▶ Instructions for the task: Set the listing down once more, exactly as given.

▶ Collected data:
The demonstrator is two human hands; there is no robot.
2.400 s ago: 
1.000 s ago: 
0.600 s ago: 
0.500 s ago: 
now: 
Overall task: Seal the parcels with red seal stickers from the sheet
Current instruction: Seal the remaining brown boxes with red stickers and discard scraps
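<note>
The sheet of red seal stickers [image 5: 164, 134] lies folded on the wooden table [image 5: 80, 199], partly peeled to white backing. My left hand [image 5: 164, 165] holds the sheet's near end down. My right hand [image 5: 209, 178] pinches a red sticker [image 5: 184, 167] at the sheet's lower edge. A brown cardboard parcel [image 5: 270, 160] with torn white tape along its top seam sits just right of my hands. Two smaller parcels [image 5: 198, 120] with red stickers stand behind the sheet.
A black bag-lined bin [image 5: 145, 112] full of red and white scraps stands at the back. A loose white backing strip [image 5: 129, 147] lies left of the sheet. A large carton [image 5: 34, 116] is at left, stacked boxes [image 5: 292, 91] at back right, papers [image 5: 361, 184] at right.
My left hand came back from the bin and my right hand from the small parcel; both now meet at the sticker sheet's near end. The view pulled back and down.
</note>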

▶ Result for this exercise:
The demonstrator is two human hands; there is no robot.
2.400 s ago: 
1.000 s ago: 
0.600 s ago: 
0.500 s ago: 
now: 
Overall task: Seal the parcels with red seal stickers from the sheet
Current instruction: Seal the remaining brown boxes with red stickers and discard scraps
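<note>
The sheet of red seal stickers [image 5: 164, 134] lies folded on the wooden table [image 5: 80, 199], partly peeled to white backing. My left hand [image 5: 164, 165] holds the sheet's near end down. My right hand [image 5: 209, 178] pinches a red sticker [image 5: 184, 167] at the sheet's lower edge. A brown cardboard parcel [image 5: 270, 160] with torn white tape along its top seam sits just right of my hands. Two smaller parcels [image 5: 198, 120] with red stickers stand behind the sheet.
A black bag-lined bin [image 5: 145, 112] full of red and white scraps stands at the back. A loose white backing strip [image 5: 129, 147] lies left of the sheet. A large carton [image 5: 34, 116] is at left, stacked boxes [image 5: 292, 91] at back right, papers [image 5: 361, 184] at right.
My left hand came back from the bin and my right hand from the small parcel; both now meet at the sticker sheet's near end. The view pulled back and down.
</note>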

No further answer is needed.